Uma das grandes questões do cinema, de modo geral, e também do cinema nacional, é como abordar temas e questões sociais.

Existem vários filmes que buscam retratar a pobreza ou problemas sociais de maneira mais convidativa para o espectador. Cidade de Deus (2002) é um bom exemplo.

Cidade de Deus (2002)

Cidade de Deus (2002) possui cenas violentas e momentos bem gráficos, mas, no geral, é um filme dinâmico e estilizado. A cor é saturada, os cortes são rápidos e existem vários efeitos de pós-produção.

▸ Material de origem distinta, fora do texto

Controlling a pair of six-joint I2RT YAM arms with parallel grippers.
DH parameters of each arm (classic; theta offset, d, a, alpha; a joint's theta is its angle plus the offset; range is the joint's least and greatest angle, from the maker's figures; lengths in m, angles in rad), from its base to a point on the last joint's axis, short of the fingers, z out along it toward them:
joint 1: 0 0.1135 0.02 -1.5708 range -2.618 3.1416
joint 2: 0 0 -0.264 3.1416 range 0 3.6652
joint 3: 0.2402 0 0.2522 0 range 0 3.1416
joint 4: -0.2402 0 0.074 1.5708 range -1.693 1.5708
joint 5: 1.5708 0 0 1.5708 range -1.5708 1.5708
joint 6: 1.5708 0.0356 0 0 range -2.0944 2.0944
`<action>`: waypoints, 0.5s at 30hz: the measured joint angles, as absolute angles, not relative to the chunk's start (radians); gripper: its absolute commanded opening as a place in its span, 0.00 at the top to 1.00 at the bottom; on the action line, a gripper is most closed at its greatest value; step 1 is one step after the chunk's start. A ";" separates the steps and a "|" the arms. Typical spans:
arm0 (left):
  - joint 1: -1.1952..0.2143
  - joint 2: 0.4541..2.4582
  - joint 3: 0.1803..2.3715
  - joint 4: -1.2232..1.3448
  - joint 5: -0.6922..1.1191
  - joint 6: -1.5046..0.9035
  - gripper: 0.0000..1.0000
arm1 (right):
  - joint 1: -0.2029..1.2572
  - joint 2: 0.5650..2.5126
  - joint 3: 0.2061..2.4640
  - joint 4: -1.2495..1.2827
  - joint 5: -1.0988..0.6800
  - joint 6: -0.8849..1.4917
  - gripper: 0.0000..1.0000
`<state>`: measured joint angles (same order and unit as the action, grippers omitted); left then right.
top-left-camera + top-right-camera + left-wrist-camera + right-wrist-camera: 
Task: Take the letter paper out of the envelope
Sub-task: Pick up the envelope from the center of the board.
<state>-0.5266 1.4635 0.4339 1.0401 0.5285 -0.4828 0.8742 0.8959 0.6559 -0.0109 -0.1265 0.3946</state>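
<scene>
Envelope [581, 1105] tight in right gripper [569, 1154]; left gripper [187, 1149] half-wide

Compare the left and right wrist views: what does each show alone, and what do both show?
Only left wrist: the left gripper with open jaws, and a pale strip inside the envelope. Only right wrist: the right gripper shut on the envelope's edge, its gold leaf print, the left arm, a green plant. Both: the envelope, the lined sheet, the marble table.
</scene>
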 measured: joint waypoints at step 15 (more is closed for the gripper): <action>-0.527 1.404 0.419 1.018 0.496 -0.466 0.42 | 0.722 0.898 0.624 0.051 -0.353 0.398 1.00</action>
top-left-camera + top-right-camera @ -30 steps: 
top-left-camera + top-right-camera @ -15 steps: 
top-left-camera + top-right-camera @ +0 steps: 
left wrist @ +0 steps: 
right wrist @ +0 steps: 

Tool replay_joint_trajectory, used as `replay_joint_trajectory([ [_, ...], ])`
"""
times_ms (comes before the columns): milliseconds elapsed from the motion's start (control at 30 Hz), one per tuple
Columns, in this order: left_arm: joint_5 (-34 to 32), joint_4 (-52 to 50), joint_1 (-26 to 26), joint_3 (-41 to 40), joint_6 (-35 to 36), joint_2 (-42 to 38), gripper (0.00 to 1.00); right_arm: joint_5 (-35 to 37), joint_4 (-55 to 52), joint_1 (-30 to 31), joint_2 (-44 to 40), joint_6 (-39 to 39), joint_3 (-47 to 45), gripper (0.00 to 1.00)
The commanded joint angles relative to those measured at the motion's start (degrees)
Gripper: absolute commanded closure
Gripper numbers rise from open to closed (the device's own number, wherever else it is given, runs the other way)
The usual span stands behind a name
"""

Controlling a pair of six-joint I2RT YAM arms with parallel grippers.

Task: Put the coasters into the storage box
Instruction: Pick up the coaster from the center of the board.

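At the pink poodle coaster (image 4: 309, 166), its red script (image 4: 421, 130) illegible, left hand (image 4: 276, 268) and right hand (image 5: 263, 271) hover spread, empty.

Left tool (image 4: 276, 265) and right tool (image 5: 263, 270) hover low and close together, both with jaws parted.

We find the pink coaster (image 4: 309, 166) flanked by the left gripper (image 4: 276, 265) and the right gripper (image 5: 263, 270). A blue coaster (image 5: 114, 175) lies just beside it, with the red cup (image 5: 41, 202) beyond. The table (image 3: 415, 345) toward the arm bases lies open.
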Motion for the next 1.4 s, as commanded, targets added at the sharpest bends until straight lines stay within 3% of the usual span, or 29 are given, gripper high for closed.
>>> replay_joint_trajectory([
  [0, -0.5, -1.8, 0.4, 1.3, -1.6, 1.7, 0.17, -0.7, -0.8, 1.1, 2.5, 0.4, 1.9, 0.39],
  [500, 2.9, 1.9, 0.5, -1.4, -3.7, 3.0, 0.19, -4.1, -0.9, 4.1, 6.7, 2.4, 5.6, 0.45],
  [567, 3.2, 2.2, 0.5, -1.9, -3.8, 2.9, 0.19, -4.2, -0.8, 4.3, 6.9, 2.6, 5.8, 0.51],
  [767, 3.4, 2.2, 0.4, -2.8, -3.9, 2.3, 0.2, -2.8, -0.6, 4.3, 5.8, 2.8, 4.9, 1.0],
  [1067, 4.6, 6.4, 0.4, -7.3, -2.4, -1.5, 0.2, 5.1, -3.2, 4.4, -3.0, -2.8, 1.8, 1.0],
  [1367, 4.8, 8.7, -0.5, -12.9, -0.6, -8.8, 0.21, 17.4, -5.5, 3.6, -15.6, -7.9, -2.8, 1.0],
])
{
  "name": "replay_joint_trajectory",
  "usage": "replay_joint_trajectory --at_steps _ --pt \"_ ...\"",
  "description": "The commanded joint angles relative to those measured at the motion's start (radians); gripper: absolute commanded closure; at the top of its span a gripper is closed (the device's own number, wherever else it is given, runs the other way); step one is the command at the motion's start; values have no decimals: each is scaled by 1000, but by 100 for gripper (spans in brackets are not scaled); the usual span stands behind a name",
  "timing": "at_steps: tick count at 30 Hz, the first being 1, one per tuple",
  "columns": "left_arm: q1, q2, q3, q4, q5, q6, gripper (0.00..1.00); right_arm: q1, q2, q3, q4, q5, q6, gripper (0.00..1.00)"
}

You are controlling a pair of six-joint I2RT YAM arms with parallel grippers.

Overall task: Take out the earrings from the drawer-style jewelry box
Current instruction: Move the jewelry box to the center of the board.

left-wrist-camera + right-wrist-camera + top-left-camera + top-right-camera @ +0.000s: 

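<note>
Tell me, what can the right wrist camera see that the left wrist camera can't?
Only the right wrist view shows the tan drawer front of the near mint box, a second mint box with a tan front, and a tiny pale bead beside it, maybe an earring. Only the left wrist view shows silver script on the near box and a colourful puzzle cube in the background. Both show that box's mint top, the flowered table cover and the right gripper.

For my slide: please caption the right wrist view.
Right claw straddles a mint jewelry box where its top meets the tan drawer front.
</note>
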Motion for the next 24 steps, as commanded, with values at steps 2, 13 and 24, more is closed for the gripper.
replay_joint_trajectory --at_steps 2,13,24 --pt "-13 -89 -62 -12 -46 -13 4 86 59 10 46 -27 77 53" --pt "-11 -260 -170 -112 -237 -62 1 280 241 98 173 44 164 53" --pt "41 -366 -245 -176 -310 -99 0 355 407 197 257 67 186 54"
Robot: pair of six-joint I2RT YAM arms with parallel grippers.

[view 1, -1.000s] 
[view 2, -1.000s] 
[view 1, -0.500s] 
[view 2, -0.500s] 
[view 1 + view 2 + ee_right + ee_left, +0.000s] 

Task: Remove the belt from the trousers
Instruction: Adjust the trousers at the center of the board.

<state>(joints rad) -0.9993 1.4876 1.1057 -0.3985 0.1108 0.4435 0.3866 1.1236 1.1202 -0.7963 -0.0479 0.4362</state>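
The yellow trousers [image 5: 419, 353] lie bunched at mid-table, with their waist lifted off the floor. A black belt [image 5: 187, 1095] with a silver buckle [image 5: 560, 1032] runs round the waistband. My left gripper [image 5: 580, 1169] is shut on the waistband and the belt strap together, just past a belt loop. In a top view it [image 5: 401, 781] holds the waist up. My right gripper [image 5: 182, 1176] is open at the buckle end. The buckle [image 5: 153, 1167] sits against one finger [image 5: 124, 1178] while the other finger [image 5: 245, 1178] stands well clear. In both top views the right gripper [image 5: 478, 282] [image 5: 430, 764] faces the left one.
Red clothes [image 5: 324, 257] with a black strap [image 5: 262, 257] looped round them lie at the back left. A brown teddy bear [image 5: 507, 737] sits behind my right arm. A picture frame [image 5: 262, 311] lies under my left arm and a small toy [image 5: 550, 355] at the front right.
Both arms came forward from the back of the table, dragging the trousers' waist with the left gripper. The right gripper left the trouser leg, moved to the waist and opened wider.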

O longa de Fernando Meirelles já foi criticado por uma certa glamourização em sua abordagem estética. Ivana Bentes, uma teórica e professora brasileira, tem uma teoria muito interessante sobre algo que ela chama de cosmética da fome.

Em seu artigo Sertões e Favelas no Cinema Brasileiro Contemporâneo: Estética e Cosmética da Fome, Ivana Bentes compara filmes brasileiros dos anos 1960, que lidam com a temática da pobreza e da seca, com filmes brasileiros da retomada, que também lidam com essas temáticas, especialmente os filmes dos anos 1990 e início dos anos 2000.

Vidas Secas (1963)

Enquanto trabalhos como Vidas Secas (1963) e Deus e o Diabo na Terra do Sol (1964) seguiam a estética da fome, teorizada posteriormente por Glauber Rocha em 1965 — uma estética que recusava estilizar a pobreza e buscava fazer filmes feios, tristes e gritados, como Glauber aponta em seu manifesto —, filmes brasileiros como Guerra de Canudos (1997) e Orfeu (1999), segundo a autora, transformaram as favelas e o sertão em jardins exóticos.

Ou seja, no lugar da estética crua da fome, certos filmes da retomada buscam estilizar seus temas a fim de torná-los mais atraentes para o espectador. Nesse sentido, a autora afirma que o cinema brasileiro passou de uma estética da fome para uma cosmética da fome.

Guerra de Canudos (1997)

A máxima “uma câmera na mão e uma idéia na cabeça” teria dado lugar a uma steadicam que “surfa sobre a realidade”, uma câmera que paira de modo contemplativo sobre essa realidade e glamouriza o seu entorno.

Ivana Bentes também menciona um cinema internacional popular cuja fórmula seria um tema local ou histórico tratado com uma estética internacional. Assim, alguns filmes brasileiros da retomada buscaram uma estética de exportação ao retratar a realidade do país.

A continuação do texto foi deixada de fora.